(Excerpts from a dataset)
============================================================

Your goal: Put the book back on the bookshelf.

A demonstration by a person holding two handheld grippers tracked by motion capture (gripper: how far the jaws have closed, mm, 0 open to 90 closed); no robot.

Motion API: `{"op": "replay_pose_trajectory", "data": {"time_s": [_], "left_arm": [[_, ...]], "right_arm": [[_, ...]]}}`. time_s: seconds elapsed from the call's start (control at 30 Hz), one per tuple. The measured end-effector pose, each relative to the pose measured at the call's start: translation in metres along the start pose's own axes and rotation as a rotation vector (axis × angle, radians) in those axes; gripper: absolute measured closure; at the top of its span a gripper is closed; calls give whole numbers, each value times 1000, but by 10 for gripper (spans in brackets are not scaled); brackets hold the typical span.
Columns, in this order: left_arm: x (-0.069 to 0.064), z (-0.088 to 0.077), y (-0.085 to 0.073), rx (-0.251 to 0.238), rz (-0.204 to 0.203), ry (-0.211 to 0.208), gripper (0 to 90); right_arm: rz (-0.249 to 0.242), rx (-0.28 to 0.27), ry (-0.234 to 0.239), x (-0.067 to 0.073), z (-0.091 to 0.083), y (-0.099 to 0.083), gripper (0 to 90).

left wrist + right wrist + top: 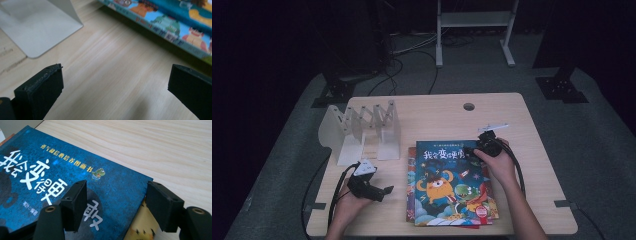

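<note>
The table was light wood with rounded corners and a round hole near its far edge. On its left half stood a white rack of upright dividers, its flat feet resting on the wood. Just right of the rack, toward the near edge, lay a stack of picture books, flat, the top one blue with white characters and a cartoon monster; edges of the lower books stuck out at the stack's left and bottom sides. The table's right side and far strip were bare wood.
</note>
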State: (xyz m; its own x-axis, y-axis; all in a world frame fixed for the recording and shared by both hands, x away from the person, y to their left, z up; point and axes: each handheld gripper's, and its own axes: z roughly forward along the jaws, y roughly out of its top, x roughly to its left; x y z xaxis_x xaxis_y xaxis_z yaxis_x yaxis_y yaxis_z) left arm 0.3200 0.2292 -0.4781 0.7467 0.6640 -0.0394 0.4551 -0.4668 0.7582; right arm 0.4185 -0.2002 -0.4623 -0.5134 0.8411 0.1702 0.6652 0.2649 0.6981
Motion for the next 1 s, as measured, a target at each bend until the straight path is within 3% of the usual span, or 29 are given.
{"op": "replay_pose_trajectory", "data": {"time_s": [0.13, 0.33, 0.87, 1.0], "left_arm": [[-2, 0, 12, 4, 47, 4, 0], [-4, 10, 27, 3, 73, -19, 0], [0, 20, 43, -14, 57, -43, 0], [0, 20, 46, -27, 53, -44, 0]], "right_arm": [[-19, 14, 0, 6, 5, 6, 327], [-52, 21, 22, 18, 17, 16, 327], [-138, 44, 78, 40, 35, 32, 328], [-167, 45, 94, 52, 42, 37, 328]]}}
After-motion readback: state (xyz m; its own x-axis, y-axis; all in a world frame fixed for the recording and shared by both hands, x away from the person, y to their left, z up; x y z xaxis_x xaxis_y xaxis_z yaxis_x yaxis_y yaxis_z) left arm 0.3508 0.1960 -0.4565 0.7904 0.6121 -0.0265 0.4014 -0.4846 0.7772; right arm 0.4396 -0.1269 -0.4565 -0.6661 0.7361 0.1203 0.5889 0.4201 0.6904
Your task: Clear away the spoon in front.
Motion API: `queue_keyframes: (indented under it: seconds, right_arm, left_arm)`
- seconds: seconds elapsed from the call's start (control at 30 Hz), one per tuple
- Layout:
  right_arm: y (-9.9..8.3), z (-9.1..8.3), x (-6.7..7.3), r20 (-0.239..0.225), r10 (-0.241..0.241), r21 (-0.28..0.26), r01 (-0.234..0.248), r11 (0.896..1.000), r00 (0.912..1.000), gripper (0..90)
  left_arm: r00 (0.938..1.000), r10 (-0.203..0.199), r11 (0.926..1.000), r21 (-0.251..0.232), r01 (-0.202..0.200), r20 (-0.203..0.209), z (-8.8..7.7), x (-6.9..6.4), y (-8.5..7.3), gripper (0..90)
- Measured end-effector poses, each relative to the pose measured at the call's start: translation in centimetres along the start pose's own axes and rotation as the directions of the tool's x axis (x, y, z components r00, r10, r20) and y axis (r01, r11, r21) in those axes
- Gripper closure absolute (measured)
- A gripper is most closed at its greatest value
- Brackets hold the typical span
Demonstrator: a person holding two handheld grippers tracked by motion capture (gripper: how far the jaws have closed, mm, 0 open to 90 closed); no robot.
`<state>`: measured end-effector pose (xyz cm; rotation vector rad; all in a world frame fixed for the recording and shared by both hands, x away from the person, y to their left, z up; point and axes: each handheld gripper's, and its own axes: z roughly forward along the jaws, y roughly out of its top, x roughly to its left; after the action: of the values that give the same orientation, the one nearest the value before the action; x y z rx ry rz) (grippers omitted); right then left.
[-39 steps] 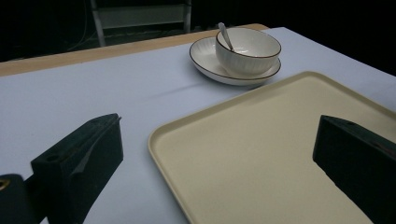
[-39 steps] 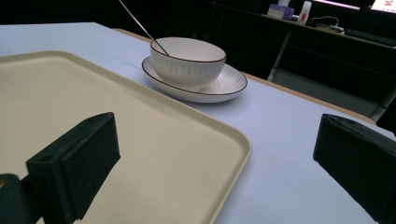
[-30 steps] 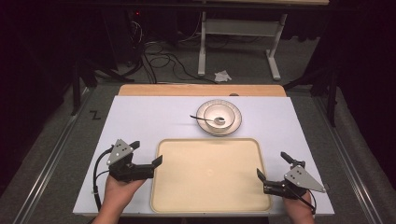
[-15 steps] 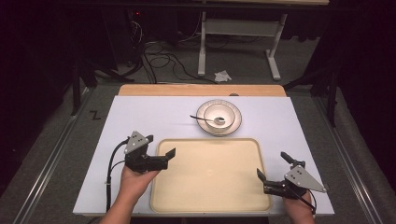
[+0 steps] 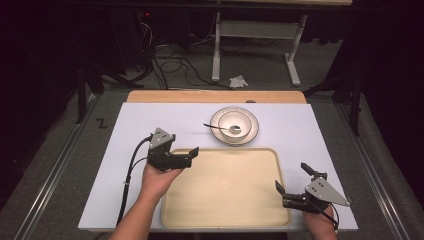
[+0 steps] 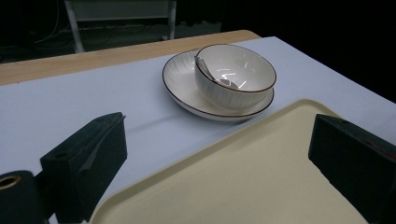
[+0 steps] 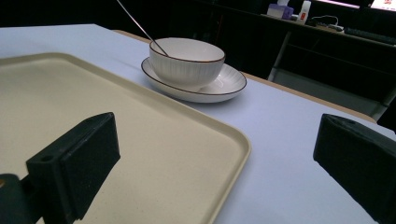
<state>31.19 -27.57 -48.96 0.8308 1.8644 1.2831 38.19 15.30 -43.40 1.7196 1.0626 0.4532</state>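
In the high view the left gripper (image 5: 188,152) sits left of centre, over the upper-left corner of the cream tray (image 5: 225,210), its jaws spread wide and holding nothing. The right gripper (image 5: 292,179) rests at the lower right of the frame beside the tray's right edge, jaws also wide apart and empty. Above the tray, centre-right, a white bowl (image 5: 234,124) stands on a plate (image 5: 251,131), with a spoon (image 5: 216,126) leaning in the bowl, handle pointing left.
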Motion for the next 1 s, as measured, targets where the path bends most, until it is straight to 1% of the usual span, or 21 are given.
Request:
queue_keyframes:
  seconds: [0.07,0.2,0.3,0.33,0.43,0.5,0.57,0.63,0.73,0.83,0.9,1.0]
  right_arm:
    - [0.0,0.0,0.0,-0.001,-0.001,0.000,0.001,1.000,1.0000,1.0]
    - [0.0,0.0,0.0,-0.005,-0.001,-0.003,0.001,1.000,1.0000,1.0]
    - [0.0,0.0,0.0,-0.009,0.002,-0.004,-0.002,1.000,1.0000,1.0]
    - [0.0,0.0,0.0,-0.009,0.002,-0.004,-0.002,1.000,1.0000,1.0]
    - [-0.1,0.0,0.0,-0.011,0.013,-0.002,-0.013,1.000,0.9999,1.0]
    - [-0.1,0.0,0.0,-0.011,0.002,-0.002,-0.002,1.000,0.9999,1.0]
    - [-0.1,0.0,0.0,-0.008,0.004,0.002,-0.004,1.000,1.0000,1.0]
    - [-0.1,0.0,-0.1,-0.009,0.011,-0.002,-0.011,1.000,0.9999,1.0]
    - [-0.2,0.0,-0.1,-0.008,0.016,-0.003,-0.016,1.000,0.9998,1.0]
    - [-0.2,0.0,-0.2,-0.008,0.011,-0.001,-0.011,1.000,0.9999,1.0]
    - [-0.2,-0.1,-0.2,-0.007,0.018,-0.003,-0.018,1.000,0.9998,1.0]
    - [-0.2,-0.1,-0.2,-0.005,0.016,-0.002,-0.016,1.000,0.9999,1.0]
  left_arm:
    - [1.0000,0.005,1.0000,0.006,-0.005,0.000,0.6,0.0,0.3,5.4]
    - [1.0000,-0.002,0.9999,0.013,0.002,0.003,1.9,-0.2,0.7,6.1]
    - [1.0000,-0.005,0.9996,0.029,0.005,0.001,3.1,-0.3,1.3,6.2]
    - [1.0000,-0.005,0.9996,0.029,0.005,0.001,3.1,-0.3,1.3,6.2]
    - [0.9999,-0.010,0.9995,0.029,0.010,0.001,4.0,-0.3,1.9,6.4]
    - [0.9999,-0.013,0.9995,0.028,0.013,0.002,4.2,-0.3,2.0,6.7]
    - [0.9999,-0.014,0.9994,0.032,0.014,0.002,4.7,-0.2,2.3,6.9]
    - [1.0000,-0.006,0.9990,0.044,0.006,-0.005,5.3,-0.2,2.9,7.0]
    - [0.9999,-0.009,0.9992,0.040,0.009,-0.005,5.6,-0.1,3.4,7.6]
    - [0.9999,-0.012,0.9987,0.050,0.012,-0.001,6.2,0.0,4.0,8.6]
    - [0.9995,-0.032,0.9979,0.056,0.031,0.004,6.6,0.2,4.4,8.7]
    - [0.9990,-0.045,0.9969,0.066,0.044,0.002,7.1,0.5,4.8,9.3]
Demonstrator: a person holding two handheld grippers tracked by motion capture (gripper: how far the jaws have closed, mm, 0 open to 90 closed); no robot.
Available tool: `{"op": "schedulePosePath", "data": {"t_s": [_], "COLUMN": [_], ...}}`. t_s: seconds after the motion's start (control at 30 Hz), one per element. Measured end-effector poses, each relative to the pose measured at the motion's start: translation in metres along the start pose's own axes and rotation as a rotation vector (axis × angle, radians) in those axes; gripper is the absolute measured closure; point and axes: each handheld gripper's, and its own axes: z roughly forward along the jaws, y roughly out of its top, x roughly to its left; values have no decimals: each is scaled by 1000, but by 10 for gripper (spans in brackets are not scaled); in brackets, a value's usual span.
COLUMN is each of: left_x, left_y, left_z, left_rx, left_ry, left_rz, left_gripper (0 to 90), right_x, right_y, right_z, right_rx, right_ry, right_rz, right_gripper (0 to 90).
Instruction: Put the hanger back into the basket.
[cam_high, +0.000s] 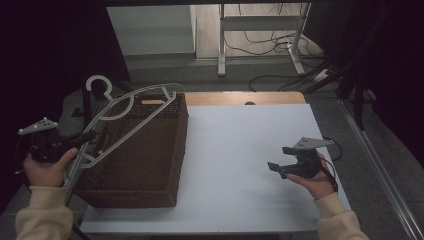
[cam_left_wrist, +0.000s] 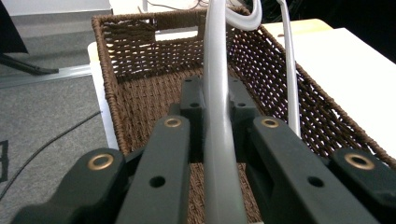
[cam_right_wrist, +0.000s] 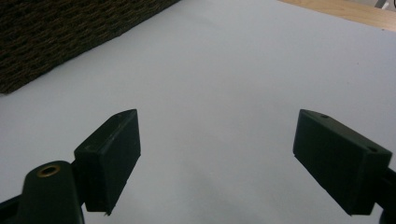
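A pale grey plastic clothes hanger (cam_high: 131, 114) slants over a brown wicker basket (cam_high: 165, 165) at the table's left, its hook (cam_high: 99, 85) raised past the basket's far left corner. My left gripper (cam_high: 85, 136) is shut on one arm of the hanger (cam_left_wrist: 219, 140) near its lower end, by the basket's left rim (cam_left_wrist: 105, 79). At the table's right my right gripper (cam_high: 281, 158) hovers open over the bare white tabletop (cam_right_wrist: 224, 79), with nothing between its fingers (cam_right_wrist: 112, 154).
The basket's woven side (cam_right_wrist: 56, 37) lies to the left of the right gripper. A strip of wood (cam_high: 240, 98) edges the far side of the table. Cables (cam_high: 270, 45) and a metal stand (cam_high: 222, 40) are on the floor beyond.
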Motion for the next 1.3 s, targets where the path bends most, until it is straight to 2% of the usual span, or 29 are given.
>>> {"op": "schedulePosePath", "data": {"t_s": [0.27, 0.47, 0.87, 1.3], "left_x": [6, 6, 10, 13], "left_y": [-6, -7, -15, -22], "left_z": [6, 9, 23, 28], "left_rx": [6, 8, 28, 47], "left_ry": [7, 30, 35, 58], "left_rz": [-11, -7, -8, -2], "left_gripper": [810, 810, 810, 809], "right_x": [0, -1, -2, -2], "right_y": [0, -1, -2, -2], "right_z": [1, 1, 1, 2], "right_rx": [3, 5, 2, 7], "right_ry": [3, 7, 7, 9], "right_rz": [2, 3, 7, 8], "right_gripper": [147, 147, 148, 148]}}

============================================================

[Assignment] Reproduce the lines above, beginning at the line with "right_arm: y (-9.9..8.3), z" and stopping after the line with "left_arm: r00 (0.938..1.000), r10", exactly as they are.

[Worked solution]
  right_arm: y (-9.9..8.3), z (-9.1..8.3), x (-6.7..7.3), r20 (-0.239..0.225), r10 (-0.241..0.241), r21 (-0.28..0.26), r01 (-0.234..0.248), r11 (0.896..1.000), r00 (0.912..1.000), gripper (0..90)
  left_arm: r00 (0.938..1.000), r10 (-0.203..0.199), r11 (0.926..1.000), r21 (-0.251..0.232), r01 (-0.202..0.200), r20 (-0.203..0.209), z (-8.8..7.7), x (-6.9..6.4), y (-8.5..7.3), gripper (0..90)

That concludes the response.